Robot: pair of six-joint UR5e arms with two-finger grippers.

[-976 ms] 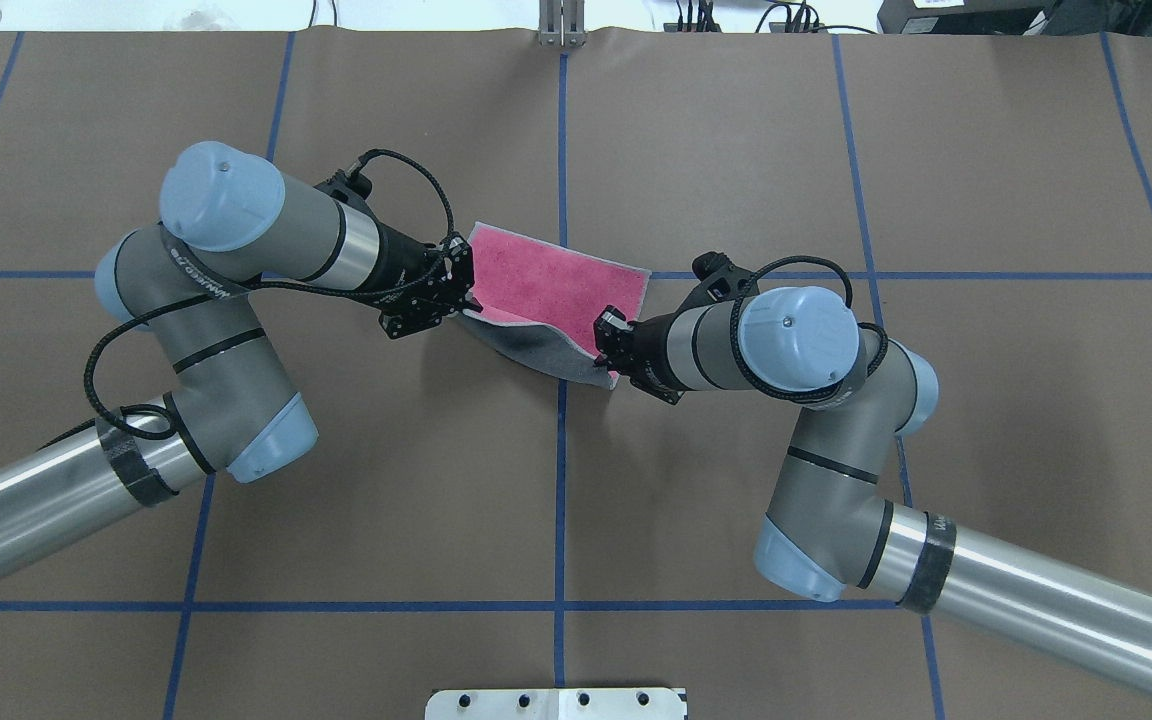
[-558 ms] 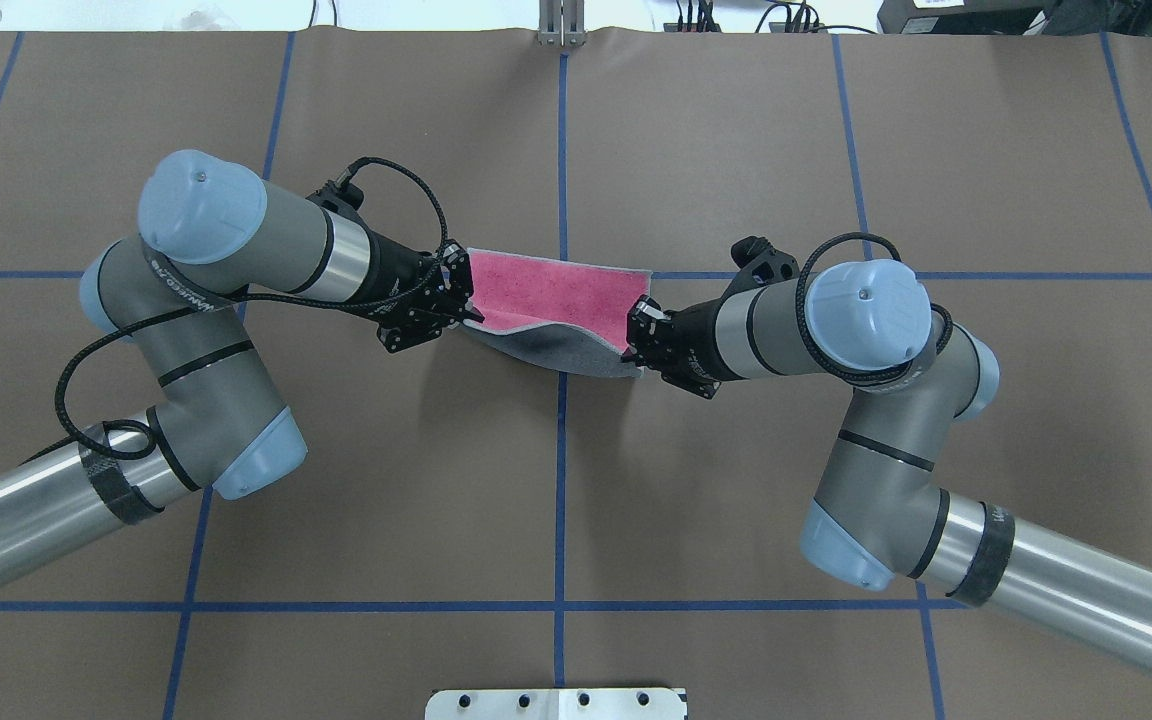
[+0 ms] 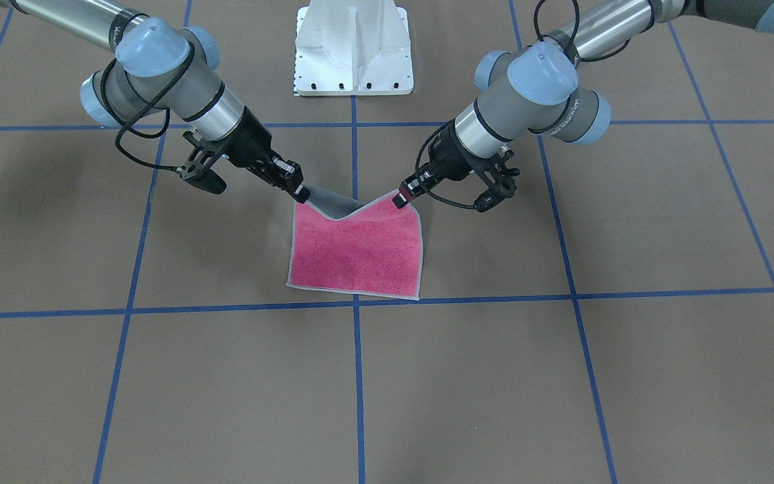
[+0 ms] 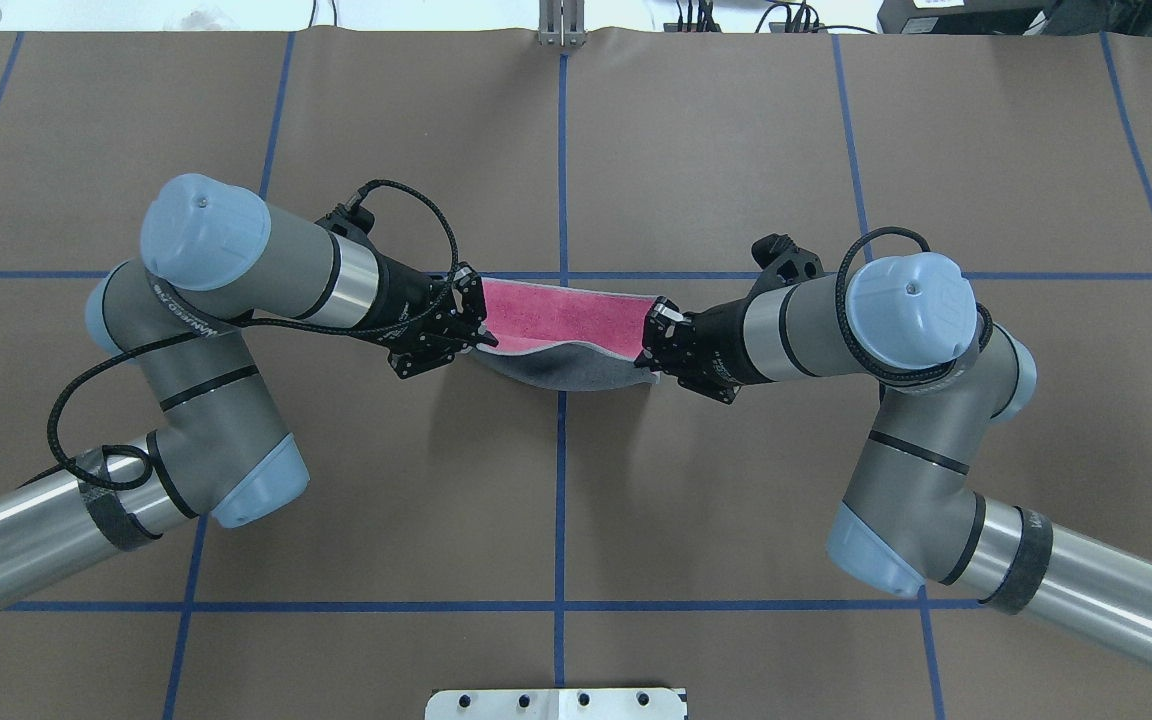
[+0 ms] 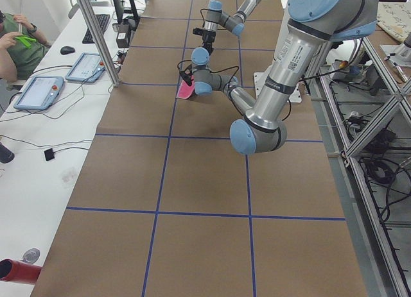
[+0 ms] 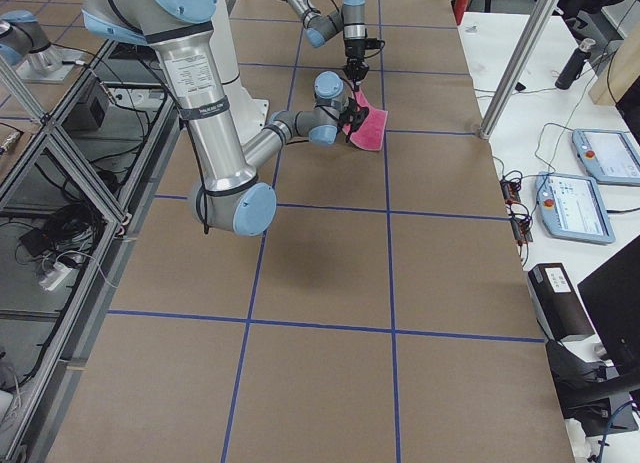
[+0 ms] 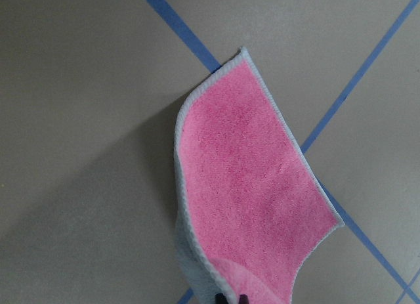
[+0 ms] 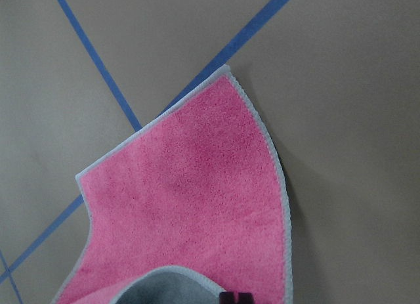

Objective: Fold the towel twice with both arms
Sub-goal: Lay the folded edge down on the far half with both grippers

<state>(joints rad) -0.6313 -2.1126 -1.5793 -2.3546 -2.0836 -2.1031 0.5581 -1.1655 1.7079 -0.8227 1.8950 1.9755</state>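
Towel [image 3: 357,252]: middle of table [image 3: 562,376], pink face up. The edge far from the robot rests beside a blue tape line [image 3: 494,298]. The near edge is raised and sags in the middle, grey underside showing.
Left gripper [image 3: 400,199]: closed on one raised corner.
Right gripper [image 3: 300,194]: closed on the other raised corner.
Both corners are clear of the table.

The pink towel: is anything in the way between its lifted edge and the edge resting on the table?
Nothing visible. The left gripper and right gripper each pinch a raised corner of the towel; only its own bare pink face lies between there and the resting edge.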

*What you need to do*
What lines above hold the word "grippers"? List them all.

*Output*
Robot: pair of six-joint UR5e arms with two-finger grippers.
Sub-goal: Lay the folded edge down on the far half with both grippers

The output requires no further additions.